Road Trip V, Days 18-20, Durham, N.C.: Community Lessons For a New Author

One year ago this week I proudly debuted my first novel at the bookstore in my hometown. Yes, Durham is 3,500 miles away from where I live now, so The Regulator didn’t figure to loom large in my new author “career.” But this week, as The Regulator hosted an event for my second book, I realized it had taught me a lesson.

Author readings are not about the author. They’re not even entirely about the work. They’re about community.

Just the author? What else ya got?

Just the author? What else ya got?

Think about it. You’re a busy person. What would make you take time out of your week to sit and hear an author read? You might be enamored of that particular author and happy to get a close-up view. You might wish to ask questions, or get an autograph. But for an author like me, I know you’re there mainly to support the idea of authorship. You are accepting a role in the literary community. Authors need to honor that role.

So here are three new tenets I’ve adopted:

1) Involve community members, especially kids, if possible. I’m a very good reader, having practiced with my two sons and 20 years of students, but still–just my voice, my presence? After my debut reading, I decided I could do better. Now, if I can, I stage dramatic readings with myself as narrator.

Now this is more like it!

Now this is more like it!

2) The beginning is not always the best place to start. I’d thought starting anywhere else would require too much explanation, but audiences catch on quickly. And in the case of my first book, the Prologue is one of the saddest sections.

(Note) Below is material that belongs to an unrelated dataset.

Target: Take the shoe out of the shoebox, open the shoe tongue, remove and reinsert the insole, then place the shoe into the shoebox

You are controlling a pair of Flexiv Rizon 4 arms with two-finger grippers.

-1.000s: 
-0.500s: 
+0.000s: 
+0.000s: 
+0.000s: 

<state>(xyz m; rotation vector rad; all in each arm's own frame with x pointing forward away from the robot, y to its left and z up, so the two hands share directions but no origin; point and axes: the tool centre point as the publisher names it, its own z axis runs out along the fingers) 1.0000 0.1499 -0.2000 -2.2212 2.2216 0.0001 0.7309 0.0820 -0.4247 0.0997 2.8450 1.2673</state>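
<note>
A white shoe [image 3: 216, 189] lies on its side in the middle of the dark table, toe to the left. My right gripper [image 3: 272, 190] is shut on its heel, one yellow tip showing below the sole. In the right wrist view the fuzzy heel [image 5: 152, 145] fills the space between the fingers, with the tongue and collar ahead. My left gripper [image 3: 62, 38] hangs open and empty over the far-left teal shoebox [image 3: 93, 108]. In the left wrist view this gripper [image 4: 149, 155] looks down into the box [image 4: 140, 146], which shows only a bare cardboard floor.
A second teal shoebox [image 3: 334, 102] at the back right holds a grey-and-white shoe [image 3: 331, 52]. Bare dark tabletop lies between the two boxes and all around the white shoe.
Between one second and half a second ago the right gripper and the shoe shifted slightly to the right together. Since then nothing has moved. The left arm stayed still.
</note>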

It took me most of the way through Chapter One to cheer the group up again. Since then, I think about it from their point of view and try to choose the most entertaining part. Duh.

3) Offer cookies afterward. Hey, these nice people are giving up an hour of their busy lives to support me. The least I can do is say “thanks” the most tangible way I know, with butter and chocolate.

Terrific students from Carolina a Friends Middle School--my alma mater--with their teacher who used to be mine!

Terrific students from Carolina a Friends Middle School–my alma mater–with their teacher who used to be mine!

I have a big reading coming up next month in Seattle, and I have some more ideas for that one. What other Lessons in the Obvious have I to learn?

So I’d love to hear what else folks might have experienced. What makes an author reading stand out for you–other than, of course, the written work itself?

YA Lit Revisited: What About Old Young Adults? OYA Lit, Anyone?

It’s been almost a year and a half since I first addressed this question: “What is YA, Anyway?”

Here’s what I had to say in July of 2013:

In libraries it’s still called “Juvenile,” but everywhere else in the world of books you see this label: YA. It stands for Young Adult. Problem is, YA Lit seems to include everything from Judy Blume’s finding-out-about-your-adolescent-emotions books to some pretty dark, vampiry stuff, not to mention drugs, sex, and language that sounds like plain old Adult, without the Young. So what, exactly, qualifies a book as YA?

Sometimes publishers will subdivide YA into Middle Grades, meaning “Tweens”–11 and 12, I guess–but there’s still this question: what defines it? Is it a book where the main character is 12? Or one which mostly 12 year-olds read? Under that definition, the first two Harry Potter books both would and would not qualify. When those books first came out, I knew as many grownups in love with young Harry as I did kids. (I was one of ‘em!)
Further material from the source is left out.